La réunion, précise le média en ligne, se tiendra à l’ambassade américaine en Espagne et réunira les chefs des délégations des quatre parties : le ministre marocain des Affaires étrangères Nasser Bourita, son homologue algérien Ahmed Attaf, le chef de la diplomatie mauritanienne Mohamed Salem Ould Merzoug et le responsable du Polisario Mohamed Yeslem Beissat. L’envoyé spécial de l’ONU pour le Sahara occidental, Staffan de Mistura, participera également aux échanges, bien que, selon le média espagnol, Washington ait désormais pris l’ascendant sur le processus onusien.
Ces pourparlers prolongent une première rencontre secrète organisée il y a deux semaines à Washington, selon l’article signé Ignacio Cembrero, spécialisé dans la couverture du Maghreb.
L’administration Trump a fait de la résolution du conflit une de ses priorités, portée notamment par Massad Boulos, représentant américain pour l’Afrique, qui pousse en faveur d’une solution fondée sur l’autonomie proposée par Rabat.

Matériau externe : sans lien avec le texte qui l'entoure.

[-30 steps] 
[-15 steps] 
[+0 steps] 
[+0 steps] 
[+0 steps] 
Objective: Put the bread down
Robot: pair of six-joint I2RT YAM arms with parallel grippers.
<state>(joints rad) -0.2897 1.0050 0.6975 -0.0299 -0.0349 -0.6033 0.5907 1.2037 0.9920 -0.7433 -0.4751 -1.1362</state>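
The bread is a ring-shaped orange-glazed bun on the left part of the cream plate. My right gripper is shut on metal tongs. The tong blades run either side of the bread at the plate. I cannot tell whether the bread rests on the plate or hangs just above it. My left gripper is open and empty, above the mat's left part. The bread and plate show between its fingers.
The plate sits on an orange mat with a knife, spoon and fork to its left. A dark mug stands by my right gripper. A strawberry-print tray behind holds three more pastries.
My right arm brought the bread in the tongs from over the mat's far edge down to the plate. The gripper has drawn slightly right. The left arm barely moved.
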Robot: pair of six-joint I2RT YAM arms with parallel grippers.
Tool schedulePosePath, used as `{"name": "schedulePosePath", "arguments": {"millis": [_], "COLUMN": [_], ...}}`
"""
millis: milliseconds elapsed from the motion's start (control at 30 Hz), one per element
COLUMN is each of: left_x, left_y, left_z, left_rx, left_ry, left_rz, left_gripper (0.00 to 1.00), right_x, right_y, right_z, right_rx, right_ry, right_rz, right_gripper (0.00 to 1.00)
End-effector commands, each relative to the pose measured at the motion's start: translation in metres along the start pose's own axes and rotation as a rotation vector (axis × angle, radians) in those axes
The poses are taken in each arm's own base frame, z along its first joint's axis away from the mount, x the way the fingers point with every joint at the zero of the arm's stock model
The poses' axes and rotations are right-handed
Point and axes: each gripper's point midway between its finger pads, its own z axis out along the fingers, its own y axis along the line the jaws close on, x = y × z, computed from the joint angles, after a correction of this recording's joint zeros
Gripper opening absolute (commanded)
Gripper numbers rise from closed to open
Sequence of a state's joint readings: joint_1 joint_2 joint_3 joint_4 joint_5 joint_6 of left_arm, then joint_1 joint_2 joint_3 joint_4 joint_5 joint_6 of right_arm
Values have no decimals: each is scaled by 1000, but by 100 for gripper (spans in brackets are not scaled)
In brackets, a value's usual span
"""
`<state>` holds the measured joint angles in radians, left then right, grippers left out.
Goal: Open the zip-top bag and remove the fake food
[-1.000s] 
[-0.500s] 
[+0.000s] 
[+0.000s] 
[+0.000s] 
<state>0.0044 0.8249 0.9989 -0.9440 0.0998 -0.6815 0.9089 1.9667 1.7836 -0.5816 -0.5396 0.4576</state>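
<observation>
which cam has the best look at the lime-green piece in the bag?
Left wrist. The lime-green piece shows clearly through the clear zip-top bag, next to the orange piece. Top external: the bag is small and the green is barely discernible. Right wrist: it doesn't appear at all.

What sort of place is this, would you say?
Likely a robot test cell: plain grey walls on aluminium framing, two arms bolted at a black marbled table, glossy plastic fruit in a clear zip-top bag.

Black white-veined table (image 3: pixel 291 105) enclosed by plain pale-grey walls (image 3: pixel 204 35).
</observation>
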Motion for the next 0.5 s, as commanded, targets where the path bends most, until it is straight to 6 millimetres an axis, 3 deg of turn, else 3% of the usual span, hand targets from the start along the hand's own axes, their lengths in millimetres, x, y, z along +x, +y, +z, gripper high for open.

Rabat, indique El Confidencial, arrive à Madrid avec une version élargie de son plan d’autonomie. La proposition, initialement limitée à quelques pages en 2007, a été portée à une quarantaine de pages afin de donner davantage de contenu institutionnel à l’autonomie promise aux Sahraouis.
Le Front Polisario et Alger restent attachés au référendum
Face à cette approche, Alger et le Front Polisario défendent le cadre initial onusien. Selon El Confidencial, malgré la pression américaine, ils ne renoncent pas au principe du référendum d’autodétermination, prévu dans les accords conclus sous l’égide des Nations unies en 1991.
Pour l’Algérie, qui n’est pas partie au conflit mais acteur intéressé du dossier saharien, la négociation doit rester adossée aux résolutions du Conseil de sécurité et au droit des peuples à disposer d’eux-mêmes. Le Polisario, de son côté, continue de considérer toute solution politique comme conditionnée à la consultation directe des populations sahraouies.
Les représentants américains, révèle le journaliste, estiment que la nouvelle offre marocaine reste insuffisante sans réforme constitutionnelle dans un royaume fortement centralisé, où toute dévolution de pouvoir pourrait susciter d’autres revendications régionales.
Le choix de Madrid pour accueillir la réunion relève d’une initiative américaine, sans implication directe des autorités espagnoles dans son organisation, précise El Confidencial.